Rochester
- Full name: Rochester Football Club
- Founded: 1868
- Dissolved: 1893?
- Ground: Borstal Road
| Home colours |

= Rochester F.C. =

Rochester F.C. was an English association football club from Rochester in Kent.

==History==
The club was formed in September 1868 and played its first game against the Mid-Kent Club in November 1868. Although the club was founded to play under Association laws, in the 1868–69 season it still appeared to be operating under an outdated set of laws, as it is recorded having beaten a Maidstone side by 5 touchdowns to 0, with no goals being scored; the club unaware that the touchdown had been abolished in 1867.

For the club's first seven seasons, its opponents were other Kentish clubs, such as Maidstone and the Royal Engineers, plus the south London clubs the Wanderers and Crystal Palace.

The club did not enter the FA Cup until 1875–76, losing to Herts Rangers in the first round. This is the first reported match the club played north of the River Thames.

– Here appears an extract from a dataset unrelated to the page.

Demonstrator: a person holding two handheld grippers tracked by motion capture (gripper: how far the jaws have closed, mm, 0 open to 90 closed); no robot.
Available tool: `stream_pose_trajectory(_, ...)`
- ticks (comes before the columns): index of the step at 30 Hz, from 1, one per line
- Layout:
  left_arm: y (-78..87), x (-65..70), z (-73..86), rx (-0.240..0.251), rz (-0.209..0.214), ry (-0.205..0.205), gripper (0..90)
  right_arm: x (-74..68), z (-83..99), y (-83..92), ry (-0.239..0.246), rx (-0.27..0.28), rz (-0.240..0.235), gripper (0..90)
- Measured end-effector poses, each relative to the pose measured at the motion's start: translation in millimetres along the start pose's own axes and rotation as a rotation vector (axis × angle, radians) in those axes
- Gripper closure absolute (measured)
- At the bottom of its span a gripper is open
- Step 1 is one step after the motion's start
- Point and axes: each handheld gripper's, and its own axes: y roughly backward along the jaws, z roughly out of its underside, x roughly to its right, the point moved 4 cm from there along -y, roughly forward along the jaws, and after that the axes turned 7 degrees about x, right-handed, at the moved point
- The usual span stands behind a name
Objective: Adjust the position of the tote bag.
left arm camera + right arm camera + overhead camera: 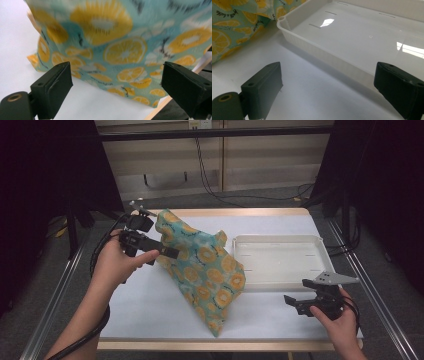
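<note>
A teal cloth (207, 270) printed with orange citrus slices stretches from the table's back left toward the front middle; its upper left part looks raised off the mat. My left gripper (167, 251) sits against its left edge, held by a hand. In the left gripper view the left gripper (116, 67) is open, and the cloth (120, 32) hangs just beyond the jaws, blurred at the top. My right gripper (294, 304) rests open at the front right, just ahead of the white tray (280, 238). Nothing lies between the open jaws of the right gripper (328, 67), which faces the tray wall (324, 53) with the cloth (227, 22) at far left.
A white mat (150, 300) covers the wooden table. The tray holds nothing. Metal rails run along both sides of the table, and cables trail on the floor behind it. Dark curtains stand at the left and right.
</note>
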Motion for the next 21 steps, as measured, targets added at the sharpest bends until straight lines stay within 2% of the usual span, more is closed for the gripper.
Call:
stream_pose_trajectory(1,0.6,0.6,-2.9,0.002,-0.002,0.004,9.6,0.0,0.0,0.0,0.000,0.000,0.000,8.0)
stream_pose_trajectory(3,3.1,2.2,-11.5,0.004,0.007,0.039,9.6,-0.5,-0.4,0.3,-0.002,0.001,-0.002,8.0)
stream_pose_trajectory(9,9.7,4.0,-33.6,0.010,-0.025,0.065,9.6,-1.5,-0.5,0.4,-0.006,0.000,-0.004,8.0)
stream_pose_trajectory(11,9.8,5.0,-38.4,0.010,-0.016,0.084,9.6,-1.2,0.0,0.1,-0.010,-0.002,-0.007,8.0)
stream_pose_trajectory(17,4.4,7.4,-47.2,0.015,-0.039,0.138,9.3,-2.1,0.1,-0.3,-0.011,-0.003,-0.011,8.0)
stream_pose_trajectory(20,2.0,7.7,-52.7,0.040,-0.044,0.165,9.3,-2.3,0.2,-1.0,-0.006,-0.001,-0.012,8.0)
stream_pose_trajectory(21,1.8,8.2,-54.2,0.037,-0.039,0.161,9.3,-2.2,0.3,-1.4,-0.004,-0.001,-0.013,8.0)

The following year saw the club go on its best-ever FA Cup run, beating Union in the first round and the Swifts in the second, the latter in front of a crowd of around 150, after a slight controversy regarding the original match ball, which seems to have been more a rugby ball than association ball; "one way it measured the required length, but the other was much smaller". The club lost 4–0 to Cambridge University at the Kennington Oval in the third round (that year, the last 10), although the final goal was "palpably off-side".

The club entered the Cup every year until 1892–93, but only once more reached the third round; in 1882–83 (that year a final 25), after receiving a bye in the second. The club's biggest FA Cup win was 6–1 over Reading in 1885–86.

Rochester's last appearance in the competition proper was in 1887–88, when the club was drawn against the Royal Engineers. Although the Sappers won 3–0, the Football Association ordered a replay on the basis that they had fielded two players who had not been registered for the competition. However, two of Rochester's players had been injured in the original match, and the club scratched.

The club's final Cup tie was in the first qualifying round in 1892–93, losing 4–1 at Clapton. It seems that the Kent club had difficulties in raising a team, as not one of the Rochester players listed on the fixture card (a forerunner to the football programme) appeared in the match itself.

==Notable players==

- William Lindsay, who was a Rochester member when chosen to play for Scotland in the England v Scotland representative matches in 1870.

==Colours==

The club's original colours were black & white hoops, plus a black velvet cap with the City of Rochester arms in silver. The cap was dropped from 1870.

==Ground==

The club played on the Borstal Road to the south-west of Rochester, a mile from Rochester Bridge station and with a club house on the Esplanade, although it was apparently not always easy to find, with the Cup tie against the Swifts kicking off late because of the difficulties the visitors had in locating the pitch.